Quoting the relevant text from there:

  • We can have a finite thread-pool which will execute all the tasks by picking them up from a PriorityBlockingQueue (thread-safe heap) prioritized on job.nextExecutionTime().
  • Meaning that the top element of this heap will be always be the one that will fire the soonest.
  • We will be following the standard threadpool producer-consumer pattern.
  • We will have one thread which will be running in an infinite loop and submitting new jobs to the thread pool after consuming them from the queue.
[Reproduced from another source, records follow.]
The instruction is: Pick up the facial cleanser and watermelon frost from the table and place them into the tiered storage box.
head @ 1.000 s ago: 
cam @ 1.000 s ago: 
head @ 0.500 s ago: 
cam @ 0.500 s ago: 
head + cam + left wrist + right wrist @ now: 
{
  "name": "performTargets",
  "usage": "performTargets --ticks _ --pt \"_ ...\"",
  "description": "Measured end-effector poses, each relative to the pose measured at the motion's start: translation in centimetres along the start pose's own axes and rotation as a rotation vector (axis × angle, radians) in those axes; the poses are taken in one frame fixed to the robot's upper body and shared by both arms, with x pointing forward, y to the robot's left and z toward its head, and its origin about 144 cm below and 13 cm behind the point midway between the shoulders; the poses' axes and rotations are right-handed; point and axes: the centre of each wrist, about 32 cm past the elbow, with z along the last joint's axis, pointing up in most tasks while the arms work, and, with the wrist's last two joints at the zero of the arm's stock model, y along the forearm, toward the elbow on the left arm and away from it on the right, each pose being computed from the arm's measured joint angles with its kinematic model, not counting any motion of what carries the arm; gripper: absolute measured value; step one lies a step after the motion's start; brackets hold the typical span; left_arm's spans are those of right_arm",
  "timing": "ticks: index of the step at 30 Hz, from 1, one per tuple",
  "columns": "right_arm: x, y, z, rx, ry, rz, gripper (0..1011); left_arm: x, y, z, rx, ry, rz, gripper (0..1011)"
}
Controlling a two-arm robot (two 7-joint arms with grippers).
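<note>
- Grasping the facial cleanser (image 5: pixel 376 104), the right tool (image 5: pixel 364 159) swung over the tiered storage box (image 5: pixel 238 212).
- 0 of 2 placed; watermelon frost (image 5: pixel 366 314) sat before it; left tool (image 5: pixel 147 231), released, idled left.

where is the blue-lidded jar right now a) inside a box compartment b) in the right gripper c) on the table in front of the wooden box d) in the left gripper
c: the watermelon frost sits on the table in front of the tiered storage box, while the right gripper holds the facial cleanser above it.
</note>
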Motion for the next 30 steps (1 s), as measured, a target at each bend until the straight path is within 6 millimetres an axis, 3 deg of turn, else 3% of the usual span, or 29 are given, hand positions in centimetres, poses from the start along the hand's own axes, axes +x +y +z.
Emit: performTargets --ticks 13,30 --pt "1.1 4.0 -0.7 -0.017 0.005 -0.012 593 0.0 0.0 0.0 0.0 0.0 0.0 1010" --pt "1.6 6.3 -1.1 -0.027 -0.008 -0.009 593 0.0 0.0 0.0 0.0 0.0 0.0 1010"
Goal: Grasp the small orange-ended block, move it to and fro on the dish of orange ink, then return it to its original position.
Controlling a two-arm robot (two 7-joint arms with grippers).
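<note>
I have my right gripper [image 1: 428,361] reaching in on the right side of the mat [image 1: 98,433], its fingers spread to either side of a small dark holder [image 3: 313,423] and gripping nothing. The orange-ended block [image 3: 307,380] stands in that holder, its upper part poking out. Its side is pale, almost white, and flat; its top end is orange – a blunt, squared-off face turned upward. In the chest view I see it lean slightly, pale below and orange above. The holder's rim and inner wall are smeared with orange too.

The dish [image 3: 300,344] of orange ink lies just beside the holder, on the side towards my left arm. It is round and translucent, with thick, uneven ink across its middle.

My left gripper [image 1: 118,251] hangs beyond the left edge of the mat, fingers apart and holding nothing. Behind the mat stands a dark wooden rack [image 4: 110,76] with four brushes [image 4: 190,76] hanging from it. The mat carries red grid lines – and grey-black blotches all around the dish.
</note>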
Lets call it QueueConsumerThread:
void goToSleep(job, jobQueue){
    jobQueue.push(job);
    sleep(job.nextExecutionTime() - getCurrentTime());
}

void executeJob(job, jobQueue){
    threadpool.submit(job); // async call
    if (job.isRecurring()) {
        job = job.copy().setNextExecutionTime(getCurrentTime() + job.getRecurringInterval());
        jobQueue.add(job);
    }
}

@Override
void run(){
    while(true)
    {
        job = jobQueue.pop()
        if(job.nextExecutionTime() > getCurrentTime()){
            // Nothing to do
            goToSleep(job, jobQueue)
        }
        else{
            executeJob(job, jobQueue)
        }
    }
}
  • There will be one more thread which will be monitoring the crontab file for any new job additions and will push them to the queue.
  • Lets call it QueueProducerThread:
@Override
void run()
{
    while(true)
    {
        newJob = getNewJobFromCrontabFile() // blocking call
        jobQueue.push(newJob)
    }
}
  • However, there is a problem with this:
    • Imagine that Thread1 is sleeping and will wake up after an hour.
    • Meanwhile a new task arrives which is supposed to run every minute.
    • This new task will not be able to start executing until an hour later.
  • To solve this problem, we can have ProducerThread wakeup ConsumerThread from its sleep forcefully whenever the new task has to run sooner than the front task in the queue:
@Override
void run()
{
    while(true)
    {
        newJob = getNewJobFromCrontabFile() // blocking call
        jobQueue.push(newJob)
        if(newJob == jobQueue.peek())
        {
            // The new job is the one that will be scheduled next.
            // So wakeup consumer thread so that it does not oversleep.
            consumerThread.interrupt()
        }
    }
}

Note that this might not be how cron is implemented internally. However, this is the most optimal solution that I can think of. It requires no polling and all threads sleep until they need to do any work.